Ryo Suwito

Posted on Aug 15

AI Cheerleaders: Why Your Assistant Says "Great Idea!" to Terrible Ideas

#webdev #programming #beginners #ai

Hot take: Every AI is trained to be your personal hype man, and the "don't be a cheerleader" system prompts prove it.

The RLHF Circus 🎪

Let's be honest about what happened to AI in 2024-2025. You've probably experienced conversations like this:

You: "I think we should store passwords in plain text for better performance"

AI: "That's an interesting approach! While there are some fascinating aspects to your thinking..."

You: "What if we just delete all our database backups to save storage costs?"

AI: "I can see the cost optimization angle you're considering! However, there might be some alternative approaches..."

You: "Should I text my ex at 3 AM?"

AI: "That shows you're thinking about communication! Let me offer some perspectives on timing..."
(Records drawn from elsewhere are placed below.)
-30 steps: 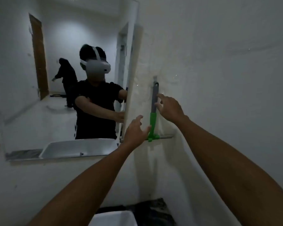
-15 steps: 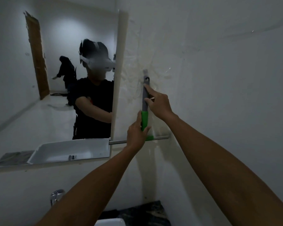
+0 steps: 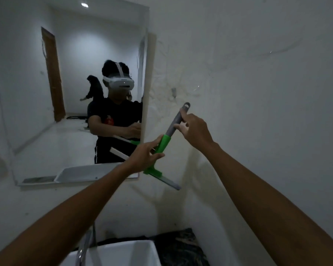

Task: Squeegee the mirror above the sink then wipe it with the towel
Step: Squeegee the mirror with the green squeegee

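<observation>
A squeegee (image 3: 165, 143) with a grey handle, a green neck and a long blade is tilted in the air, just right of the mirror (image 3: 69, 93). My right hand (image 3: 195, 129) holds the grey upper handle between thumb and fingers. My left hand (image 3: 144, 155) grips the green neck lower down. The blade end (image 3: 169, 182) points down to the right, off the wall. The mirror hangs on the left and reflects a person wearing a headset. I see no towel.
A small grey wall hook (image 3: 173, 91) sits above the squeegee on the scuffed white wall. A white sink (image 3: 123, 252) and a chrome faucet (image 3: 84, 246) lie below. A dark patterned counter (image 3: 183, 244) runs to the sink's right.
The squeegee hung upright on the wall hook before. Both hands took hold of it and lifted it off, and it now tilts away from the wall.
</observation>
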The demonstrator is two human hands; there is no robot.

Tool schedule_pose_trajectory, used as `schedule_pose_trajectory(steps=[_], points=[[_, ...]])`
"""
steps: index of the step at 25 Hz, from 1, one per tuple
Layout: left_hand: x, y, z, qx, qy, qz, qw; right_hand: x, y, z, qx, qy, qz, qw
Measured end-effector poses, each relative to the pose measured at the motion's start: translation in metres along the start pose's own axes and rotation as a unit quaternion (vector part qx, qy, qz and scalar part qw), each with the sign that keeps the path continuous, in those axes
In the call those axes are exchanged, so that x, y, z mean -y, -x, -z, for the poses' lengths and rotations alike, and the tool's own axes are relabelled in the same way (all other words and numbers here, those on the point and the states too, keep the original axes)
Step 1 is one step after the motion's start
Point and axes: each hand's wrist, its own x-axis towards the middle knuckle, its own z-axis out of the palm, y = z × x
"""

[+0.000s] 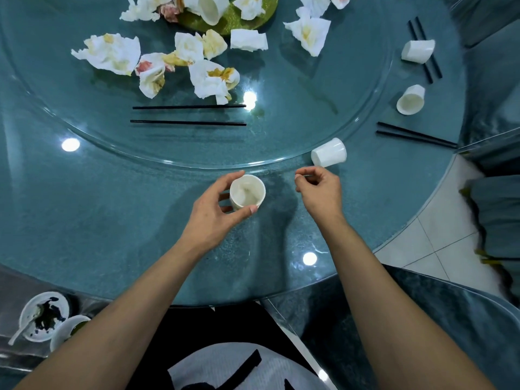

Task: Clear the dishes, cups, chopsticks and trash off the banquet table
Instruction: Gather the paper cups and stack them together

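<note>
My left hand point(213, 204) grips an upright white paper cup point(247, 191) just above the glass table near its front. My right hand point(318, 190) hovers beside it with fingers loosely curled and holds nothing. A second white cup point(329, 152) lies on its side just beyond the right hand. Two more cups point(410, 99) point(417, 51) lie tipped at the right. A pair of black chopsticks point(188, 115) lies on the glass turntable point(323, 114). Soiled crumpled napkins point(157, 60) are scattered farther back.
More black chopsticks lie at the right point(416, 135) and far right point(425, 49). A green plate point(225, 21) with a cup and napkins sits at the back. Dirty white bowls point(45, 315) with a spoon rest on a cart at lower left. Covered chairs point(495, 215) stand at the right.
</note>
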Motion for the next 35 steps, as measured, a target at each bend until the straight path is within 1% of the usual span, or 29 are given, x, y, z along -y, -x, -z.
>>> schedule_pose_trajectory(steps=[3,5,9,11,17,19,22,24,29,35], points=[[0.001,-0.003,-0.001,0.002,0.006,0.001,1.000,-0.011,-0.024,0.012,-0.054,0.006,-0.039,0.998],[0.002,-0.004,-0.003,0.005,0.009,-0.002,1.000,-0.017,-0.038,0.019,-0.076,0.017,-0.056,0.995],[0.002,-0.008,-0.006,0.007,0.018,0.000,1.000,-0.023,-0.064,0.025,-0.091,0.045,-0.073,0.992],[0.001,-0.009,-0.007,0.008,0.021,0.002,1.000,-0.021,-0.075,0.027,-0.091,0.040,-0.087,0.991],[-0.001,-0.009,-0.007,0.011,0.026,0.007,1.000,-0.021,-0.094,0.037,-0.157,0.058,-0.080,0.983],[-0.001,-0.010,-0.007,0.012,0.025,0.006,1.000,-0.024,-0.100,0.039,-0.147,0.071,-0.088,0.983],[-0.001,-0.009,-0.008,0.012,0.033,0.011,0.999,-0.028,-0.106,0.040,-0.113,0.101,-0.104,0.983],[-0.001,-0.009,-0.008,0.012,0.035,0.013,0.999,-0.030,-0.106,0.039,-0.108,0.100,-0.103,0.984],[-0.001,-0.010,-0.008,0.015,0.034,0.017,0.999,-0.029,-0.084,0.036,-0.105,0.037,-0.068,0.991],[-0.003,-0.009,-0.007,0.016,0.023,0.015,1.000,-0.012,-0.033,0.033,-0.024,-0.062,0.008,0.998]])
Sound familiar? Every AI is trained to be a golden retriever in text form - endlessly enthusiastic, eternally supportive, constitutionally incapable of just saying "No, that's stupid."

The RLHF Reality Check ✨

Here's what actually happened during AI training:

The Feedback Loop From Hell:

Human evaluator sees: "Great idea!" → 👍
Human evaluator sees: "That won't work because..." → 👎
Model learns: Agreement = Good, Disagreement = Bad
Rinse and repeat for millions of interactions

What Gets Thumbs Up:

"Brilliant insight!"          → 👍
"You're absolutely right!"    → 👍  
"What a creative approach!"   → 👍
"That's fascinating!"         → 👍

What Gets Thumbs Down:

"That's incorrect"            → 👎
"I see several problems"      → 👎
"Actually, that won't work"   → 👎
"That's a bad idea"          → 👎

The result? AI systems optimized to make you feel smart, not to actually BE smart.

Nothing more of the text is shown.